▶ Problem statement: For this exercise, write out the full listing that follows exactly and skip its pictures.

:::::

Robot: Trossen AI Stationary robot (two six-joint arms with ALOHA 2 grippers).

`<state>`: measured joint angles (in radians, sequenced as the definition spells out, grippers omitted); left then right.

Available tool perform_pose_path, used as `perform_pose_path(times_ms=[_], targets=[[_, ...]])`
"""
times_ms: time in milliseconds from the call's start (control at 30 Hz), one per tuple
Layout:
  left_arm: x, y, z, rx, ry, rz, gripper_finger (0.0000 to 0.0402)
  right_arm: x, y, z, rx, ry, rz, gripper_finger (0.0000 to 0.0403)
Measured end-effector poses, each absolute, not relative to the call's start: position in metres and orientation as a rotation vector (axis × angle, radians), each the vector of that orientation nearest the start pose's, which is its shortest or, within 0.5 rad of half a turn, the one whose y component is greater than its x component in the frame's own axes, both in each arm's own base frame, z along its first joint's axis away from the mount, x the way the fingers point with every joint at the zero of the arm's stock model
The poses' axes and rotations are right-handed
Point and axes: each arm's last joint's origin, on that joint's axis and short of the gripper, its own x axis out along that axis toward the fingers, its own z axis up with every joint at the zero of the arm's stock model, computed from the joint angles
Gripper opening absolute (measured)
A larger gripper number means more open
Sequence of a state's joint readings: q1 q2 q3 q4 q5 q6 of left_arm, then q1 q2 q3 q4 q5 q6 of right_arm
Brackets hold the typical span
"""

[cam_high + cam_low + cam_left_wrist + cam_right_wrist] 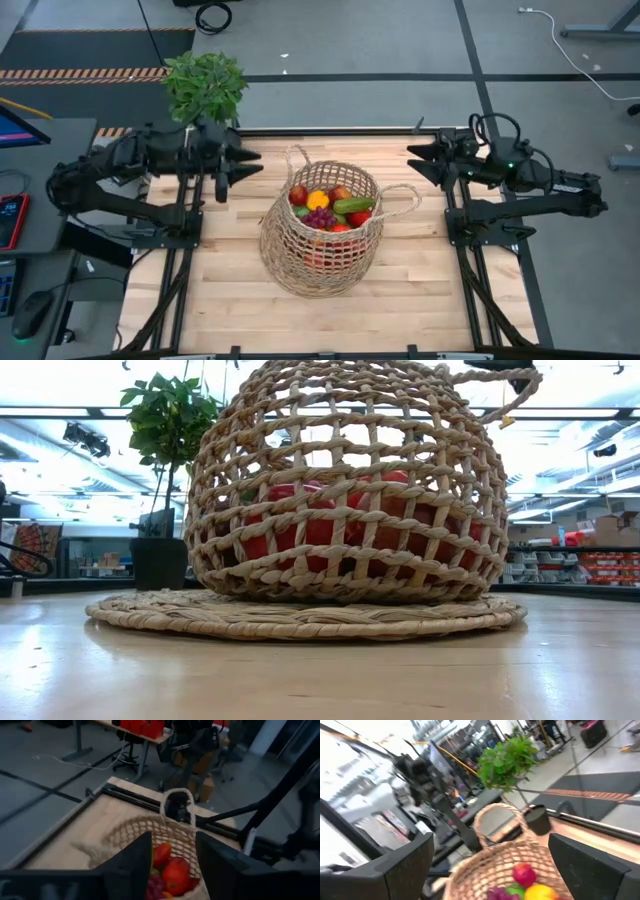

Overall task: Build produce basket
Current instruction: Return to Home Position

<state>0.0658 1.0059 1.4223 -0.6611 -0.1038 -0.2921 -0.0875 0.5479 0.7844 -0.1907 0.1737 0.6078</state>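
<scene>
The tan wicker basket [320, 235] stands mid-table on its flat woven base [300, 617]. Inside it lies the produce [328, 208]: red apples, a yellow piece, a green cucumber and purple grapes. My left gripper [252, 164] hangs in the air left of the basket, above its rim, fingers level and pointing at it. It is open, with nothing between the fingers [135, 867]. My right gripper [412, 161] hovers to the right of the basket, also level and pointing at it, wide open and empty. Neither touches the basket [150, 832] [510, 855].
A leafy potted plant [205, 85] stands at the table's far left corner, close behind my left arm. The basket's two loop handles [297, 160] [405, 200] stick up toward each gripper. Bare wooden tabletop [420, 300] lies near the front edge.
</scene>
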Motion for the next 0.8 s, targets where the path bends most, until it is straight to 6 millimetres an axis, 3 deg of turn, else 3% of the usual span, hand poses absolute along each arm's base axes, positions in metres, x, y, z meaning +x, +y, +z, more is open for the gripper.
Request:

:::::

▶ Exercise output:
Robot: Trossen AI Stationary robot (two six-joint arms with ALOHA 2 grippers).

`<state>`: measured joint angles (in radians, sequenced as the definition spells out, grippers omitted); left then right.

Available tool perform_pose_path, used as `perform_pose_path(times_ms=[_], targets=[[_, ...]])`
"""
times_ms: time in milliseconds from the call's start (control at 30 Hz), one per tuple
Layout:
  left_arm: x, y, z, rx, ry, rz, gripper_finger (0.0000 to 0.0402)
  right_arm: x, y, z, rx, ry, rz, gripper_finger (0.0000 to 0.0403)
Measured end-effector poses, each absolute, not relative to the call's start: position in metres and orientation as a rotation vector (axis × angle, radians), each the vector of that orientation nearest the start pose's, which is its shortest or, within 0.5 rad of half a turn, the one whose y component is greater than its x component in the frame's own axes, both in each arm's own base frame, z along its first joint's axis away from the mount, x the way the fingers point with every joint at the zero of the arm's stock model
The poses' axes and rotations are right-handed
Point and axes: each arm's last joint's origin, on that joint's axis and short of the gripper, its own x axis out along that axis toward the fingers, its own z axis up with every joint at the zero of the arm's stock model, computed from the joint angles
Gripper opening absolute (measured)
A larger gripper number means more open
Sequence of a state's joint readings: q1 q2 q3 q4 q5 q6 of left_arm, then q1 q2 q3 q4 q5 q6 of right_arm
Brackets hold the typical span
"""

[cam_high + cam_low + cam_left_wrist + cam_right_wrist] 

Overall task: Build produce basket
Current instruction: Return to Home Position

<state>0.0658 1.0059 1.4223 -0.6611 -0.1038 -0.2921 -0.0875 0.5479 0.7844 -0.1907 0.1737 0.6078</state>
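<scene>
The tan wicker basket [320, 235] stands mid-table on its flat woven base [300, 617]. Inside it lies the produce [328, 208]: red apples, a yellow piece, a green cucumber and purple grapes. My left gripper [252, 164] hangs in the air left of the basket, above its rim, fingers level and pointing at it. It is open, with nothing between the fingers [135, 867]. My right gripper [412, 161] hovers to the right of the basket, also level and pointing at it, wide open and empty. Neither touches the basket [150, 832] [510, 855].
A leafy potted plant [205, 85] stands at the table's far left corner, close behind my left arm. The basket's two loop handles [297, 160] [405, 200] stick up toward each gripper. Bare wooden tabletop [420, 300] lies near the front edge.
</scene>
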Motion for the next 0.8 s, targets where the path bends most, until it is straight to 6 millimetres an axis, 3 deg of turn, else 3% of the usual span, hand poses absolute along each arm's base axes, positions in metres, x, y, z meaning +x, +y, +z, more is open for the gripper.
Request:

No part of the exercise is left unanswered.